= The task =
Copy out all the data, word for word.

++++++++++++++++++++

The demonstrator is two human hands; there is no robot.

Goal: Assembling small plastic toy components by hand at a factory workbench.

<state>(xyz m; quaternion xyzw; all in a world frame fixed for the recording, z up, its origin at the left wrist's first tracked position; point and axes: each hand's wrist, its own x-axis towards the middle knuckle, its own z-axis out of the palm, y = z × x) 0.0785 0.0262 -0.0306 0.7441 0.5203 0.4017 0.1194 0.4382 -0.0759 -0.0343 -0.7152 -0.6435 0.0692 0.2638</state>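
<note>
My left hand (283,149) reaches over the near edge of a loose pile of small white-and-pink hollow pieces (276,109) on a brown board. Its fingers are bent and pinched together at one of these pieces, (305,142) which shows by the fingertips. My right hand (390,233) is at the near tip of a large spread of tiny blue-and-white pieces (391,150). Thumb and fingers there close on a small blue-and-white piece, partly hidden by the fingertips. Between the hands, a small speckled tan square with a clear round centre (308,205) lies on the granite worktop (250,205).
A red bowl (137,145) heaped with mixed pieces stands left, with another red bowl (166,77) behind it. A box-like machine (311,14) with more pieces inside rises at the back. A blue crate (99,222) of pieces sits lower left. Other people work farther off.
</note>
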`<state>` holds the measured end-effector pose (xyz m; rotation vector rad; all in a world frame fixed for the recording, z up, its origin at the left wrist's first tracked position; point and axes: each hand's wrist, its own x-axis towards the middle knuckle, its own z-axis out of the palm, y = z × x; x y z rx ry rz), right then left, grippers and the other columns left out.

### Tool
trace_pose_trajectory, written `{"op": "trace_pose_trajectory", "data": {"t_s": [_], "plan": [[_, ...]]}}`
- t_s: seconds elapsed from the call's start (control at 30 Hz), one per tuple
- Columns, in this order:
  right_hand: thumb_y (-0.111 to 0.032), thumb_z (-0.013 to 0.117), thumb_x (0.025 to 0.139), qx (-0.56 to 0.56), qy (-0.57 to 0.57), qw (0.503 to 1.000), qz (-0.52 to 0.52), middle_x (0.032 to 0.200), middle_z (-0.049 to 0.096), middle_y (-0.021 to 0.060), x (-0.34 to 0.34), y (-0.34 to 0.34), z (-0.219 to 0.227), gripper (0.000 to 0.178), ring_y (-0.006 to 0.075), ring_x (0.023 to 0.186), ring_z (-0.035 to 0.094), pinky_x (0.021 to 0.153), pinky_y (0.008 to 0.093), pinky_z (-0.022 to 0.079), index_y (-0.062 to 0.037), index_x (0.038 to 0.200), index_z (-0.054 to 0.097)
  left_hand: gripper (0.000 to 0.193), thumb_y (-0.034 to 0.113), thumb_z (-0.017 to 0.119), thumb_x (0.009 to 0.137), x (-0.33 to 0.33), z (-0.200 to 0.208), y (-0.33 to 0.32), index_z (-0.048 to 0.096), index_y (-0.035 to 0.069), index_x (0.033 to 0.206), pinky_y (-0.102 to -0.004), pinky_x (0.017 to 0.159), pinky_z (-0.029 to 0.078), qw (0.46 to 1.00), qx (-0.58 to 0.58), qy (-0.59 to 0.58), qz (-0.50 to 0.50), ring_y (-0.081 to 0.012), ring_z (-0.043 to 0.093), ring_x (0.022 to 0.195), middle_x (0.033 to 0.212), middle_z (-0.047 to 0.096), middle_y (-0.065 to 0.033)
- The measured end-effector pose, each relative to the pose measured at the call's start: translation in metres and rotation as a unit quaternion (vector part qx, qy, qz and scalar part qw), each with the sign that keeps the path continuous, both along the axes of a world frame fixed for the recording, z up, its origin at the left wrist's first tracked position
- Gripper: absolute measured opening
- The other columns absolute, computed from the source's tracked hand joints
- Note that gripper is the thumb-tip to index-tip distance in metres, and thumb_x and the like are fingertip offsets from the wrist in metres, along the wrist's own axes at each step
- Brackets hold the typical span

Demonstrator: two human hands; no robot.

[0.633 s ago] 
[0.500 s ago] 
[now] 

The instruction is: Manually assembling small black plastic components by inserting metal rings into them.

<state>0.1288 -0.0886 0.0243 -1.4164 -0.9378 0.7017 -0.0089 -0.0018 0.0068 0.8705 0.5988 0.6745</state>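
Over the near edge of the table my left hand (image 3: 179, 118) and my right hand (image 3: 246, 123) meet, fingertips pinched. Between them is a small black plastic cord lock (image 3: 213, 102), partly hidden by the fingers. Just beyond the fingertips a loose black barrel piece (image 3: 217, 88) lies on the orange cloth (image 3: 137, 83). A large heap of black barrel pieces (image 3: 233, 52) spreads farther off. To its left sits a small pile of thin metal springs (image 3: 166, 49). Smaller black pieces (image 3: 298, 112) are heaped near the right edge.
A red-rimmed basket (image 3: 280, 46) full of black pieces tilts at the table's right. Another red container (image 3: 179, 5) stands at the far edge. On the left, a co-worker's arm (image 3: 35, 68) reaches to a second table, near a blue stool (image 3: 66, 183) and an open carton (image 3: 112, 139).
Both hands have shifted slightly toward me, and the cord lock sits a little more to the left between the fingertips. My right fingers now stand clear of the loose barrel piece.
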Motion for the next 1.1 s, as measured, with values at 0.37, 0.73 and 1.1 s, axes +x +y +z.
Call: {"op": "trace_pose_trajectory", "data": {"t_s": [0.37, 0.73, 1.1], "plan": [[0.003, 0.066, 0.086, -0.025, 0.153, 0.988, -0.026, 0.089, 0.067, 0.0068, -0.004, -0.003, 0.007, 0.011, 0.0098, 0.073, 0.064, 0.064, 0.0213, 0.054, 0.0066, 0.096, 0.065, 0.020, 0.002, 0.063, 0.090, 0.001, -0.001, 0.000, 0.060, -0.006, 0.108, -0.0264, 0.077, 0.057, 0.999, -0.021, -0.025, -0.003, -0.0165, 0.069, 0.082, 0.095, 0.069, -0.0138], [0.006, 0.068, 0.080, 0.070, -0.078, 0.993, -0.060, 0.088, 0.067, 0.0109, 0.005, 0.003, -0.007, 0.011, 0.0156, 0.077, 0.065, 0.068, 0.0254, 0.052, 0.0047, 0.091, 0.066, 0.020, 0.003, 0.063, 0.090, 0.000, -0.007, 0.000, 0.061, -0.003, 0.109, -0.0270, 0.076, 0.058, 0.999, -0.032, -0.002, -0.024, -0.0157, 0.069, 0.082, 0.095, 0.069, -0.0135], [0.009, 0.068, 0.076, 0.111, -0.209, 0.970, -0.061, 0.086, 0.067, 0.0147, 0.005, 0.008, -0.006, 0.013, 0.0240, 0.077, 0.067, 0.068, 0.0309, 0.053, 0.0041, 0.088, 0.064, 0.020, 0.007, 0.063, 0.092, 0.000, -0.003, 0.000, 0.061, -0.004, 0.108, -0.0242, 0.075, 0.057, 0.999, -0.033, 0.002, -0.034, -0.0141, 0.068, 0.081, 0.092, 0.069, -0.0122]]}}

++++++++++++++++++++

= Solution =
The demonstrator is two human hands; there is no robot.

Goal: Assembling small plastic toy components by hand at a factory workbench.

<state>(xyz m; quaternion xyzw; all in a world frame fixed for the recording, z up, its origin at the left wrist's first tracked position; point and axes: each hand's wrist, its own x-axis towards the middle knuckle, its own z-axis out of the palm, y = z × x) 0.0785 0.0262 -0.0306 0.7441 0.5203 0.4017 0.1194 0.4382 -0.0759 -0.0343 -0.7152 -0.6435 0.0692 0.2638</state>
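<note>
My left hand (283,149) reaches over the near edge of a loose pile of small white-and-pink hollow pieces (276,109) on a brown board. Its fingers are bent and pinched together at one of these pieces, (305,142) which shows by the fingertips. My right hand (390,233) is at the near tip of a large spread of tiny blue-and-white pieces (391,150). Thumb and fingers there close on a small blue-and-white piece, partly hidden by the fingertips. Between the hands, a small speckled tan square with a clear round centre (308,205) lies on the granite worktop (250,205).
A red bowl (137,145) heaped with mixed pieces stands left, with another red bowl (166,77) behind it. A box-like machine (311,14) with more pieces inside rises at the back. A blue crate (99,222) of pieces sits lower left. Other people work farther off.
</note>
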`<state>` holds the measured end-effector pose (xyz m; rotation vector rad; all in a world frame fixed for the recording, z up, its origin at the left wrist's first tracked position; point and axes: each hand's wrist, its own x-axis towards the middle knuckle, its own z-axis out of the palm, y = z × x; x y z rx ry rz), right then left, grippers and the other columns left out.

### Tool
trace_pose_trajectory, written `{"op": "trace_pose_trajectory", "data": {"t_s": [_], "plan": [[_, ...]]}}`
- t_s: seconds elapsed from the call's start (control at 30 Hz), one per tuple
- Columns, in this order:
  right_hand: thumb_y (-0.111 to 0.032), thumb_z (-0.013 to 0.117), thumb_x (0.025 to 0.139), qx (-0.56 to 0.56), qy (-0.57 to 0.57), qw (0.503 to 1.000), qz (-0.52 to 0.52), middle_x (0.032 to 0.200), middle_z (-0.049 to 0.096), middle_y (-0.021 to 0.060), x (-0.34 to 0.34), y (-0.34 to 0.34), z (-0.219 to 0.227), gripper (0.000 to 0.178), ring_y (-0.006 to 0.075), ring_x (0.023 to 0.186), ring_z (-0.035 to 0.094), pinky_x (0.021 to 0.153), pinky_y (0.008 to 0.093), pinky_z (-0.022 to 0.079), index_y (-0.062 to 0.037), index_x (0.038 to 0.200), index_z (-0.054 to 0.097)
  left_hand: gripper (0.000 to 0.193), thumb_y (-0.034 to 0.113), thumb_z (-0.017 to 0.119), thumb_x (0.009 to 0.137), x (-0.33 to 0.33), z (-0.200 to 0.208), y (-0.33 to 0.32), index_z (-0.048 to 0.096), index_y (-0.035 to 0.069), index_x (0.033 to 0.206), pinky_y (-0.102 to -0.004), pinky_x (0.017 to 0.159), pinky_z (-0.029 to 0.078), qw (0.46 to 1.00), qx (-0.58 to 0.58), qy (-0.59 to 0.58), qz (-0.50 to 0.50), ring_y (-0.081 to 0.012), ring_z (-0.043 to 0.093), ring_x (0.022 to 0.195), middle_x (0.033 to 0.212), middle_z (-0.047 to 0.096), middle_y (-0.065 to 0.033)
- The measured end-effector pose, each relative to the pose measured at the call's start: translation in metres and rotation as a unit quaternion (vector part qx, qy, qz and scalar part qw), each with the sign that keeps the path continuous, both along the axes of a world frame fixed for the recording, z up, its origin at the left wrist's first tracked position
- Gripper: absolute measured opening
- The other columns absolute, computed from the source's tracked hand joints
- Note that gripper is the thumb-tip to index-tip distance in metres, and thumb_x and the like are fingertip offsets from the wrist in metres, along the wrist's own axes at each step
- Brackets hold the typical span

Demonstrator: two human hands; no robot.

[0.633 s ago] 
[0.500 s ago] 
[now] 

The instruction is: Manually assembling small black plastic components by inserting metal rings into them.

<state>0.1288 -0.0886 0.0243 -1.4164 -0.9378 0.7017 -0.0089 -0.0018 0.0068 0.8705 0.5988 0.6745</state>
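Over the near edge of the table my left hand (image 3: 179, 118) and my right hand (image 3: 246, 123) meet, fingertips pinched. Between them is a small black plastic cord lock (image 3: 213, 102), partly hidden by the fingers. Just beyond the fingertips a loose black barrel piece (image 3: 217, 88) lies on the orange cloth (image 3: 137, 83). A large heap of black barrel pieces (image 3: 233, 52) spreads farther off. To its left sits a small pile of thin metal springs (image 3: 166, 49). Smaller black pieces (image 3: 298, 112) are heaped near the right edge.
A red-rimmed basket (image 3: 280, 46) full of black pieces tilts at the table's right. Another red container (image 3: 179, 5) stands at the far edge. On the left, a co-worker's arm (image 3: 35, 68) reaches to a second table, near a blue stool (image 3: 66, 183) and an open carton (image 3: 112, 139).
Both hands have shifted slightly toward me, and the cord lock sits a little more to the left between the fingertips. My right fingers now stand clear of the loose barrel piece.
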Motion for the next 1.1 s, as measured, with values at 0.37, 0.73 and 1.1 s, axes +x +y +z.
Call: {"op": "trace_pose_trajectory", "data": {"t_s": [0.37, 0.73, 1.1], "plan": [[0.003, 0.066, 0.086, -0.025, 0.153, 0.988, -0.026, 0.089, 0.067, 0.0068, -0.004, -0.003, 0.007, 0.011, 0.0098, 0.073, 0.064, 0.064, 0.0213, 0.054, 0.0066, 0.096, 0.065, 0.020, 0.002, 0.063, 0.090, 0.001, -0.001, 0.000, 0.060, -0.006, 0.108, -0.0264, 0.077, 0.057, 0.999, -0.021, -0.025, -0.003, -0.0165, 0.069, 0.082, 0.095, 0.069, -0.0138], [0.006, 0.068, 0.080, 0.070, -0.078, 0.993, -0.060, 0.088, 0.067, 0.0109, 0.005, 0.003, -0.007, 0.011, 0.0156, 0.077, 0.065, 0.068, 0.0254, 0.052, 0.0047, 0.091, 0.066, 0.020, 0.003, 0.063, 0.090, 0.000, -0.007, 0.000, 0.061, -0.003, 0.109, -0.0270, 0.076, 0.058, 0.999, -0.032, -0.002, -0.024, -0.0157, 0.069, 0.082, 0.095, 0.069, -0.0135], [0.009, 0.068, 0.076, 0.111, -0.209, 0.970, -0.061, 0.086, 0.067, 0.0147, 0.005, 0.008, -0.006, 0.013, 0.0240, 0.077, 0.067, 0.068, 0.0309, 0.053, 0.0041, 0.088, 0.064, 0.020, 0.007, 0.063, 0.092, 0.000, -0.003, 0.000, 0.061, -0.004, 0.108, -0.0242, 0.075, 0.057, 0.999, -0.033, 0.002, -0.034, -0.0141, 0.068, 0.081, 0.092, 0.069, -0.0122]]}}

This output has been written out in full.